# Lokaler Webserver + Netzlaufwerk



## dennis-sauer (30. September 2009)

Hallo zusammen,

ich hoffe hier kann mir jemand weiterhelfen. Ich habe für die Arbeit eine kleine Datenbank mit Infos zusammengestellt. Nun läuft auf allen Rechner "EasyPHP" (ähnlich wie XAMPP) und auf jedem Rechner ist die DB drauf und die Dateien. 

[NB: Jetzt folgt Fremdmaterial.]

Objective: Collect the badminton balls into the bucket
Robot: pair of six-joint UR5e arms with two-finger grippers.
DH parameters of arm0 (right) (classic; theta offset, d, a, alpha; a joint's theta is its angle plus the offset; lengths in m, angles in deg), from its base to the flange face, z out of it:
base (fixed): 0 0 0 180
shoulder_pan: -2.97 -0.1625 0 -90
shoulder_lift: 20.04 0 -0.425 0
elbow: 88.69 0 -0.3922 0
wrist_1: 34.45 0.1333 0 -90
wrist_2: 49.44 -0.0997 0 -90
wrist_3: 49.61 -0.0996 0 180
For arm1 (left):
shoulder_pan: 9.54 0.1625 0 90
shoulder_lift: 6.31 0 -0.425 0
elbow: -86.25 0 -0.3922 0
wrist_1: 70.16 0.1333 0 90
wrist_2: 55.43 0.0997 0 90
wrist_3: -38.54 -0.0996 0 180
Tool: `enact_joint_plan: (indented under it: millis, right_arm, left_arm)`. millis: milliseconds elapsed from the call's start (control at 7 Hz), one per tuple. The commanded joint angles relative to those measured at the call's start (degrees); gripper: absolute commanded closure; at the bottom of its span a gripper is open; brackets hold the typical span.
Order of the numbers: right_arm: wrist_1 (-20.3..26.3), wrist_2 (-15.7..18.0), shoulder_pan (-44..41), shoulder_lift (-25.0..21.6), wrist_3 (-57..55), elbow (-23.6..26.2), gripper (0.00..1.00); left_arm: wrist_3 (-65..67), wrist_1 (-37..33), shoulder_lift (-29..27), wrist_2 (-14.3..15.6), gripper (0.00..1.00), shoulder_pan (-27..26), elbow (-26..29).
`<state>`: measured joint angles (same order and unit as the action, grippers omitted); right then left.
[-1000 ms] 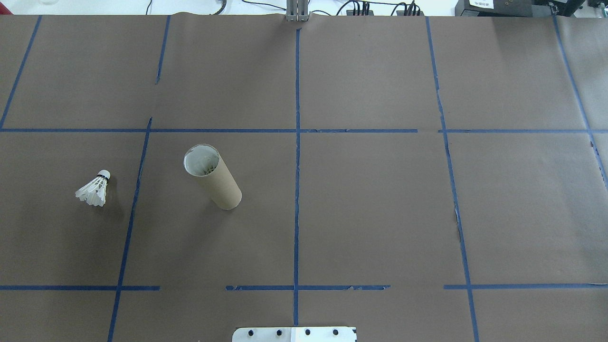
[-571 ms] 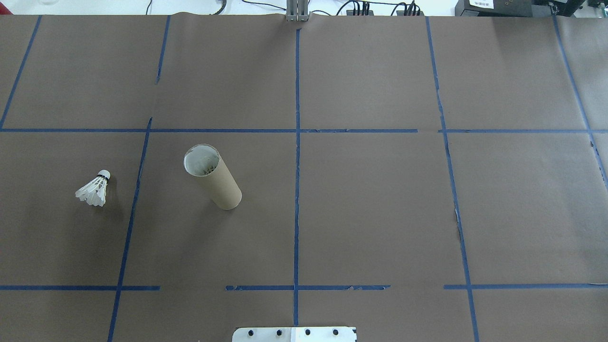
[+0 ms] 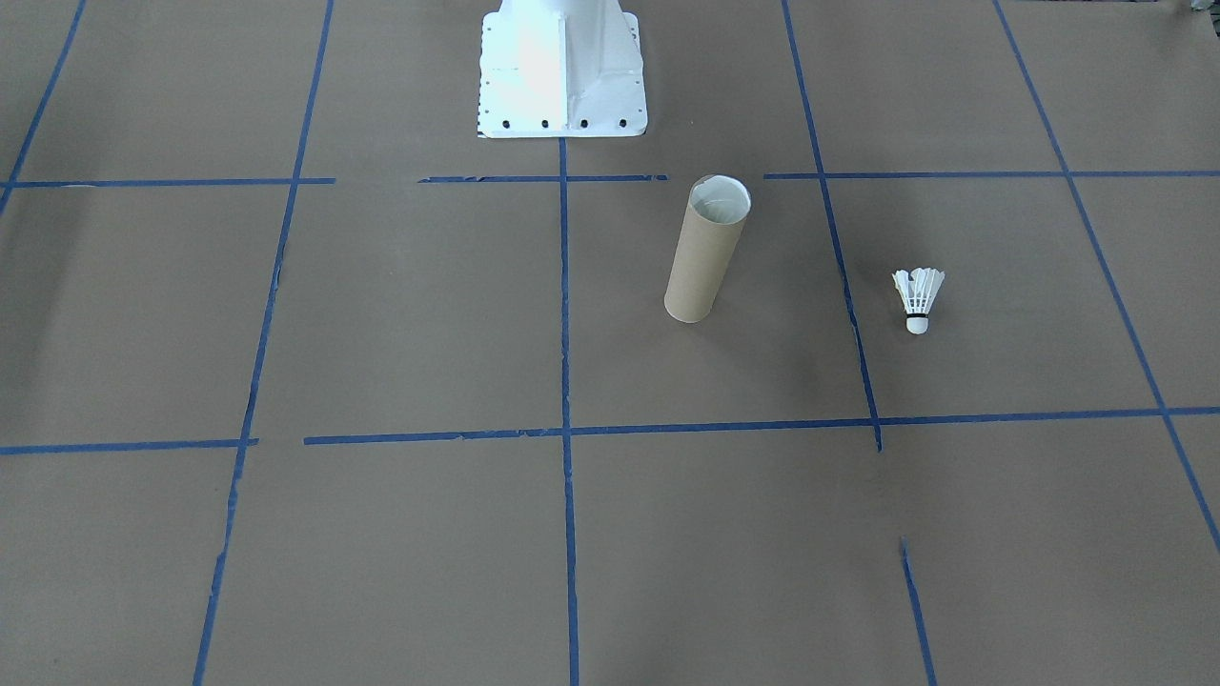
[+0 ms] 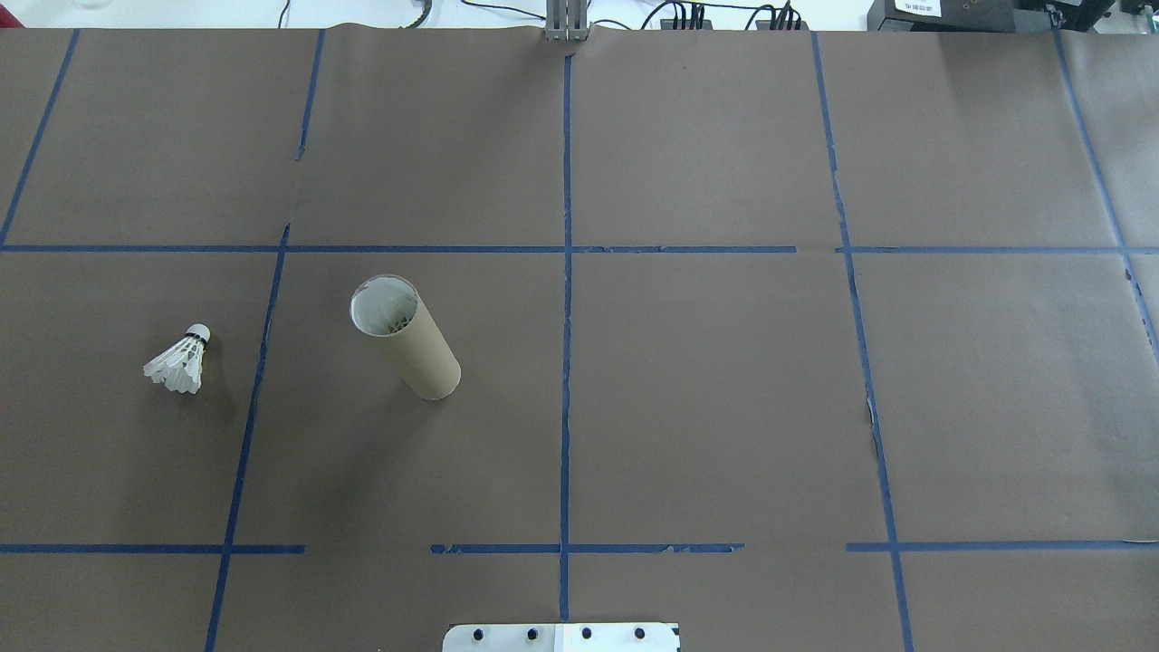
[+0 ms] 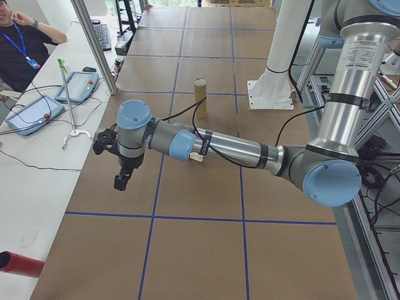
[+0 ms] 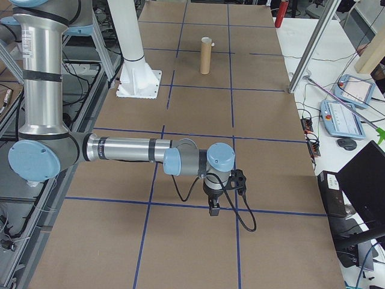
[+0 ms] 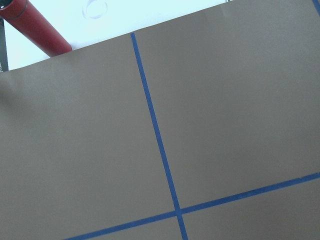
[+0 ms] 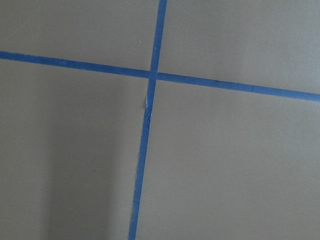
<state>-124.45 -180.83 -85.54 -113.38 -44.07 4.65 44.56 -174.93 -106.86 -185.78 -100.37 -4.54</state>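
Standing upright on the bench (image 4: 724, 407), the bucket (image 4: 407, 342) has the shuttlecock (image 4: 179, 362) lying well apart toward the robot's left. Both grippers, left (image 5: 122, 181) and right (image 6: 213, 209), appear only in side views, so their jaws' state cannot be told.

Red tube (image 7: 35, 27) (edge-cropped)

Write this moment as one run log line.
shuttlecock: on table, left of tube | cardboard tube: upright, open top | left gripper: far from shuttlecock | fingers: unclear
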Motion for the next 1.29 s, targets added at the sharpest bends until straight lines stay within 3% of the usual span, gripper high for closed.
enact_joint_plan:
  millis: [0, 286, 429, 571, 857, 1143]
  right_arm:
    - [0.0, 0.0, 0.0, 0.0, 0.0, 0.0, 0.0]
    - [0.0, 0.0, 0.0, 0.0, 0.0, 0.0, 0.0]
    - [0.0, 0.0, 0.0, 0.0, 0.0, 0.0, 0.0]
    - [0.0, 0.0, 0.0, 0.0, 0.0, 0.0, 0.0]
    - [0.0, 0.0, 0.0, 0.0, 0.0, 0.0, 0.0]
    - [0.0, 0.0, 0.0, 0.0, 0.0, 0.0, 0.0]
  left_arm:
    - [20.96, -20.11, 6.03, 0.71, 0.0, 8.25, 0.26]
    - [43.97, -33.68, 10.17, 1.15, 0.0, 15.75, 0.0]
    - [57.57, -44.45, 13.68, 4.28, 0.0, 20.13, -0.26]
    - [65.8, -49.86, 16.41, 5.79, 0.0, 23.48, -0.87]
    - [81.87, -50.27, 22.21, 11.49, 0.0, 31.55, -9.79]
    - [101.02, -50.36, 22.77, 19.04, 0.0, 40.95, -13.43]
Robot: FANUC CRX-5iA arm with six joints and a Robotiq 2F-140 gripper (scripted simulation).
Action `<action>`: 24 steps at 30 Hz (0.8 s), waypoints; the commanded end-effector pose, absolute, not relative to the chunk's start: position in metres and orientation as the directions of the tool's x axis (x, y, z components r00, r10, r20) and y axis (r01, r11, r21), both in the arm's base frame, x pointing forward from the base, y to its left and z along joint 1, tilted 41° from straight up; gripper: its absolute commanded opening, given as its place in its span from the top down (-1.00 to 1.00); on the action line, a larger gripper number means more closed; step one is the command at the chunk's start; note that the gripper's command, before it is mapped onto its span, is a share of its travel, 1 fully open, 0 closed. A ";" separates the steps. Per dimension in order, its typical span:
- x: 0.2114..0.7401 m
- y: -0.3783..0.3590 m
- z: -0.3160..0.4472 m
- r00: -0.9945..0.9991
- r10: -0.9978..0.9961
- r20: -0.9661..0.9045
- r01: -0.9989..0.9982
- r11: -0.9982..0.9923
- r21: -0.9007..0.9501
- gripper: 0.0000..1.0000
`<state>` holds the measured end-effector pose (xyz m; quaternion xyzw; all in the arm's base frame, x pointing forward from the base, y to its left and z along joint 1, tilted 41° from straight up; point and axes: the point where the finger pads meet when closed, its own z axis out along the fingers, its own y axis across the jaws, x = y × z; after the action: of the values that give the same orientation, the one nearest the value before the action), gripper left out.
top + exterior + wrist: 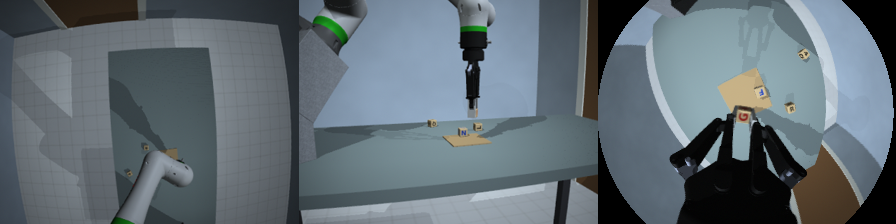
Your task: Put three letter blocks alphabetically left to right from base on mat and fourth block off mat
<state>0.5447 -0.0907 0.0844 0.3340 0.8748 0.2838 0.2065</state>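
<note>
From where I stand, a tan mat (171, 153) (467, 141) (736, 90) lies flat on the grey-green desk (169, 88) (405, 165) (683, 55), and one block (462, 132) (760, 92) sits on it near an edge, a blue F on top and a blue N on one side. Above the mat, well off the desk, the claw (472, 112) (743, 111) is clamped on a block with a red G (743, 116). Two more blocks lie off the mat on the desk: one nearer to it (146, 148) (478, 127) (790, 107), the other farther away (129, 173) (432, 123) (803, 54). The arm (144, 190) (473, 17) throws a long shadow over the desk. Around it spreads a pale tiled floor (247, 106) (440, 208), with bluish walls (422, 70) and a brown door (102, 12) (592, 88) beyond.
</note>
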 end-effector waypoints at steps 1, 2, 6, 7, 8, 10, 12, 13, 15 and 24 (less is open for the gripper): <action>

Gibt es nun irgendeine Chance die Dateien, auch im Bezug auf die DB in einen Ordner auf dem Gruppenlaufwerk zu legen - Ich hoffe irgendjemand hat eine Idee. 



Gruß und Dank

Dennis


----------



## Dr Dau (30. September 2009)

Hallo!

Zumindest lässt sich bei Apache eine Freigabe *zusätzlich* einbinden.
Dann sollte es doch eigentlich auch mit einem Netzlaufwerk funktionieren?!
Allerdings weiss ich nicht ob man dieses Verzeichnis auch als DocumentRoot verwenden könnte.

Bei MySQL gibt man in der my.cfg unter "datadir=" das Datenbankverzeichnis (data) an.
Ob es auch mit einem "externen" Verzeichnis funktioniert, habe ich noch nicht ausprobiert.
Hat jeder seine eigene Datenbank (unterschiedliche Datenbanknamen)?
Dann sollten sich die Datenbanken eigentlich auch zusammenwürfeln lassen (notfalls per Export/Import).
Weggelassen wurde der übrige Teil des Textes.